The answer must consist of every record below, transcribed exactly.

(Stored data entries)
══════════════════════════════

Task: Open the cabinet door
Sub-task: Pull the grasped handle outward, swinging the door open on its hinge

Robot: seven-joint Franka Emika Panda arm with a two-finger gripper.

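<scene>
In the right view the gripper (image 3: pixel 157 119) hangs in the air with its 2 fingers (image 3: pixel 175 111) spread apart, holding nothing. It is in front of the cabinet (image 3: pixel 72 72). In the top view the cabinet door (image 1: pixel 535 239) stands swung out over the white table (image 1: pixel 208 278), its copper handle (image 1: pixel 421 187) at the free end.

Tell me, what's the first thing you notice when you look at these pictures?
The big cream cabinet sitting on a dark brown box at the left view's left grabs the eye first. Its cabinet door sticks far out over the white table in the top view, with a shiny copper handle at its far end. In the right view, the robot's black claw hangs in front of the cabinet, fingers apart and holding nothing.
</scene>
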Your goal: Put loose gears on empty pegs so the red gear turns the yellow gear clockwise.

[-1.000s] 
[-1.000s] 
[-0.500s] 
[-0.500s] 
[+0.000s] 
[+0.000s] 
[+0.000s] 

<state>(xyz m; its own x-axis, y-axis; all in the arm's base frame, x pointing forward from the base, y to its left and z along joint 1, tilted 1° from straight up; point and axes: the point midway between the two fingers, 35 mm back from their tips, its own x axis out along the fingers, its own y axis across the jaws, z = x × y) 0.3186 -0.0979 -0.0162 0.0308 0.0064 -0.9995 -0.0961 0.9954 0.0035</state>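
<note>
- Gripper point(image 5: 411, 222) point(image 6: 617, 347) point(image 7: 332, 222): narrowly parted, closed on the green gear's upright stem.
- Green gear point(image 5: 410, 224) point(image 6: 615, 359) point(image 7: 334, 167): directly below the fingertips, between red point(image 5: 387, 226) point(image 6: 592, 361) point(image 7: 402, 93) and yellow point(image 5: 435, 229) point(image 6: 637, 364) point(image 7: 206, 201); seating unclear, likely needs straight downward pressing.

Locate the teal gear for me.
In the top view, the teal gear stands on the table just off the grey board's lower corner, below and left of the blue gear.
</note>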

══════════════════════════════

■ Completed task
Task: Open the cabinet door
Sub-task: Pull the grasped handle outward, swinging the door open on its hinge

Robot: seven-joint Franka Emika Panda arm with a two-finger gripper.

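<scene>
In the right view the gripper (image 3: pixel 157 119) hangs in the air with its 2 fingers (image 3: pixel 175 111) spread apart, holding nothing. It is in front of the cabinet (image 3: pixel 72 72). In the top view the cabinet door (image 1: pixel 535 239) stands swung out over the white table (image 1: pixel 208 278), its copper handle (image 1: pixel 421 187) at the free end.

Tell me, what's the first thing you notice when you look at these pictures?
The big cream cabinet sitting on a dark brown box at the left view's left grabs the eye first. Its cabinet door sticks far out over the white table in the top view, with a shiny copper handle at its far end. In the right view, the robot's black claw hangs in front of the cabinet, fingers apart and holding nothing.
</scene>
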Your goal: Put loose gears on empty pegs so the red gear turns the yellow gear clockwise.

[-1.000s] 
[-1.000s] 
[-0.500s] 
[-0.500s] 
[+0.000s] 
[+0.000s] 
[+0.000s] 

<state>(xyz m; its own x-axis, y-axis; all in the arm's base frame, x pointing forward from the base, y to its left and z along joint 1, tilted 1° from straight up; point and axes: the point midway between the two fingers, 35 mm back from their tips, its own x axis out along the fingers, its own y axis across the jaws, z = x × y) 0.3186 -0.0979 -0.0162 0.0308 0.0064 -0.9995 -0.0961 0.9954 0.0035</state>
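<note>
- Gripper point(image 5: 411, 222) point(image 6: 617, 347) point(image 7: 332, 222): narrowly parted, closed on the green gear's upright stem.
- Green gear point(image 5: 410, 224) point(image 6: 615, 359) point(image 7: 334, 167): directly below the fingertips, between red point(image 5: 387, 226) point(image 6: 592, 361) point(image 7: 402, 93) and yellow point(image 5: 435, 229) point(image 6: 637, 364) point(image 7: 206, 201); seating unclear, likely needs straight downward pressing.

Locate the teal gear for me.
In the top view, the teal gear stands on the table just off the grey board's lower corner, below and left of the blue gear.
</note>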

This exercise is now fully answered.